3. Add veggies into the pot, partially cover with a lid, maintain a soft boil
4. Cut tomatoes into small pieces. Set aside for now.
5. In a small sauce pan over high heat, add Olive oil
6. Roughly chop the onion; mince the garlic; add both into the sauce pan
7. Stir until onion is lightly brown. Scrape all into the soup pot.
8. Continue to partially cover the pot and maintain a simmer for 40 minutes.
9. Remove the chicken and discard bay leaves (if you can find), let cool down for about 10 minutes
10. Add tomatoes, salt, pepper, pepper flakes and fish sauce.
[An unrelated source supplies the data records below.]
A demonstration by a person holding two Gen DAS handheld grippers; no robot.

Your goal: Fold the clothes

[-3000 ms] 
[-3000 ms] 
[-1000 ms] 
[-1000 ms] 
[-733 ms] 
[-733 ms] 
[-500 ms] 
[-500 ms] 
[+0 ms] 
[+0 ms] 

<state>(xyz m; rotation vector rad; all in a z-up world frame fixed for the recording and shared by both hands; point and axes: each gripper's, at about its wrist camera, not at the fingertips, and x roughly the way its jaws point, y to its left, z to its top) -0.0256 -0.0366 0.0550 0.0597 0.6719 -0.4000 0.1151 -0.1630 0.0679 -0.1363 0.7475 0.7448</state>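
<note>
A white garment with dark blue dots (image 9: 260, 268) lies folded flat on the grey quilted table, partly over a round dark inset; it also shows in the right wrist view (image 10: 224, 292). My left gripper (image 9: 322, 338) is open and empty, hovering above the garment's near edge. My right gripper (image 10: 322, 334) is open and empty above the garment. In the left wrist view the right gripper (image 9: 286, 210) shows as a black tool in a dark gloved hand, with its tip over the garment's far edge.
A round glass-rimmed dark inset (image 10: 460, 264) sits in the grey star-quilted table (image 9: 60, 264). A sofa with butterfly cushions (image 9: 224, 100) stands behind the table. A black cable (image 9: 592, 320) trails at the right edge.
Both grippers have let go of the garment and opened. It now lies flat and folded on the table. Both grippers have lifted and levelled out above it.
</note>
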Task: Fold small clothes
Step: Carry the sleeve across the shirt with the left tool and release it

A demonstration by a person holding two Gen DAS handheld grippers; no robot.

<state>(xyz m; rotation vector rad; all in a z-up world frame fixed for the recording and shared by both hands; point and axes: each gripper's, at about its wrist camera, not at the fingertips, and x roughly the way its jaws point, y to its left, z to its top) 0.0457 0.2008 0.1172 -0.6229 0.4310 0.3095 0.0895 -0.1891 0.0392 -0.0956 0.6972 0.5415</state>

Stir, re-cover, soft boil
11. Once chicken cool enough for shredding, remove bones and skin, shred the meat into small/fine pcs
12. Add chicken back. Stir, partially recover, bring back to a boil.
13. Add Ditalini pasta (the more the thicker the soup will be). Stir then soft boil for 10 minutes.
14. Divide in bowls, sprinkle with some chopped parsley and pepper if desire; serve hot/warm.